The announcement left many around the country in shock, particularly in Baraboo, Wis., where the circus was founded. But while Baraboo touts itself as the home of the Ringlings, McGregor also holds a place in the Ringlings’ fabled history. 

The family lived in the community from 1860 to 1871, explained Joe Colossa, a former circus employee and co-owner of the Al Ringling mansion in Baraboo, who spoke at the McGregor Historical Museum in November. Four of the boys—Charles, John, Henry and Alf T.—were born in McGregor. The family home still stands at 14463 Walton Ave.

McGregor is where the Ringlings first fell in the love with the circus, where, as boys, they performed their first show.

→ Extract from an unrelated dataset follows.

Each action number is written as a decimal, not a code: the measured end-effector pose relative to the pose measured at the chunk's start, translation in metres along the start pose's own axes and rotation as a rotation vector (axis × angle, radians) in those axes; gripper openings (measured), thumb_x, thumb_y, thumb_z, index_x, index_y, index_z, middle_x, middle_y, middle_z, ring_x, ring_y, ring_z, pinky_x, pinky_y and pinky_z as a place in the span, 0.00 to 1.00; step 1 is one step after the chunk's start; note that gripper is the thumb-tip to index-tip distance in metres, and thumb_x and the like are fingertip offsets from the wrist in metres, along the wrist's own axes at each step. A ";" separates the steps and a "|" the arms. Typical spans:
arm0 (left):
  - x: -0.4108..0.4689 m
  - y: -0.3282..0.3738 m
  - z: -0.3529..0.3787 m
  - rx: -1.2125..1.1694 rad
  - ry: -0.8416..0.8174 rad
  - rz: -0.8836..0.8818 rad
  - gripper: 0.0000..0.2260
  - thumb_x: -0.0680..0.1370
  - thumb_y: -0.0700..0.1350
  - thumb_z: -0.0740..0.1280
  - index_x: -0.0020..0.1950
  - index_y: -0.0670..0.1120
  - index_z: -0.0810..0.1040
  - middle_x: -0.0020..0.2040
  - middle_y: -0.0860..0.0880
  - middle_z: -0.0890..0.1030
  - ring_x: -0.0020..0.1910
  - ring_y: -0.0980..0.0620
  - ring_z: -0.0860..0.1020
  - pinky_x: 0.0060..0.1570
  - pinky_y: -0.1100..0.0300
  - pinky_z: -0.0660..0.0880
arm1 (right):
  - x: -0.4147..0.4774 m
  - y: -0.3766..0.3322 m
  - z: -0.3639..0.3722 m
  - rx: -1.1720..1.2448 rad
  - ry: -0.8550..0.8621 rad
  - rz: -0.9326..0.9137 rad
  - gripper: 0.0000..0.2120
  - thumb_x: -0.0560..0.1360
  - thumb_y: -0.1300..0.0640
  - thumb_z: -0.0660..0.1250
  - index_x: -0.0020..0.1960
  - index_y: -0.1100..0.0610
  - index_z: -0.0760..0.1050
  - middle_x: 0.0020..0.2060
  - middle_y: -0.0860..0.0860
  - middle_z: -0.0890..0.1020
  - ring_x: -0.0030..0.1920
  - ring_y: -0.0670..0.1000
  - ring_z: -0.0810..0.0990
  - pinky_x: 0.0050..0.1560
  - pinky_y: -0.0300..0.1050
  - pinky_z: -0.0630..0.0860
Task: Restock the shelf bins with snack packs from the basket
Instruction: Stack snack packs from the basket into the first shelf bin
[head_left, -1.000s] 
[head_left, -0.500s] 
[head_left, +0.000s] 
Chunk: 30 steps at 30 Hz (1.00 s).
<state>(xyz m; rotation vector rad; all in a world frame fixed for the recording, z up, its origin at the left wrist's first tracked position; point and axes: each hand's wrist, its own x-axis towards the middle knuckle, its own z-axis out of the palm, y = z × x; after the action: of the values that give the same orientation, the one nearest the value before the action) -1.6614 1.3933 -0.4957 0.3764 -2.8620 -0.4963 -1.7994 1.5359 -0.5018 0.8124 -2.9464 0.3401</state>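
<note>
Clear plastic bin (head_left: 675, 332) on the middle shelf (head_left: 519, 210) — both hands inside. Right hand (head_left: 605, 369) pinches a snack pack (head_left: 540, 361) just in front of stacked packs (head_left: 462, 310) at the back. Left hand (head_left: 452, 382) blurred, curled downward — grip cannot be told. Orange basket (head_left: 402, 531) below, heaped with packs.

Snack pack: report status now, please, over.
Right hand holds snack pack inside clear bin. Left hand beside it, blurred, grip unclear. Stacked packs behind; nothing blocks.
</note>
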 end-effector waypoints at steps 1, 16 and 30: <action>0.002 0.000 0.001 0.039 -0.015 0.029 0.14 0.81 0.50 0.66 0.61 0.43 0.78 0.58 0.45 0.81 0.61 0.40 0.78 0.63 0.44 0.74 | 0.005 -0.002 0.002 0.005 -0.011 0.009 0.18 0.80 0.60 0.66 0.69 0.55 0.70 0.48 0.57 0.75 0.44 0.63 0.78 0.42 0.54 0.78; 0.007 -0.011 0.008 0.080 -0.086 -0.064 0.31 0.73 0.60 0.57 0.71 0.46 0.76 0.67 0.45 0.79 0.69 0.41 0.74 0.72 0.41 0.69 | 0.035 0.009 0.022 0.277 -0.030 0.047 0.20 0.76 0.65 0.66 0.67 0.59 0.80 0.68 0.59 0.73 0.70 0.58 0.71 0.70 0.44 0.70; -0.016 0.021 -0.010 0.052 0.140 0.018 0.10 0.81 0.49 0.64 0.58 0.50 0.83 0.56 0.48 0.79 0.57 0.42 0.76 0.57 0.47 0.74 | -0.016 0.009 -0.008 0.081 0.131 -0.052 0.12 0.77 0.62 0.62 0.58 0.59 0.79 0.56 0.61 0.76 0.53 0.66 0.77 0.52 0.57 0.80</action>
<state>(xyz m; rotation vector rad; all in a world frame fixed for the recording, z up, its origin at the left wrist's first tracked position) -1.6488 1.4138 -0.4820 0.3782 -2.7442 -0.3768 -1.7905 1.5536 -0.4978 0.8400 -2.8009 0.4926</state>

Colossa recalled the story of how the boys “were down at the riverfront before the sun came up to meet the circus. They heard the calliope music and watched the circus unload. They proclaimed that day, when they grew up, they were going to be in the circus business.”

“Their very first circus and very first parade were right here in McGregor,” Colossa added. “They learned how to play music and did comedy. They put a whole show together. They had a goat and a horse. Al did some trick riding.”

Another circus feature, Colossa noted, was a moving picture show, created by using a candle to illuminate papers with scenes painted on them.

After their time in McGregor, the Ringlings moved on to Prairie du Chien, and eventually Baraboo. There, they connected with cousins on their mother’s side of the family, who helped with the circus business. 

By the late 1880s, the Ringlings had established a popular circus, Colossa said. The venture really took off in the 1890s, when they got a train. After Bailey’s death in 1906 (Barnum was also gone at that time), the Ringlings bought out the Barnum & Bailey Circus. 

The circus will perform 30 shows across the country between now and when it wraps up in May.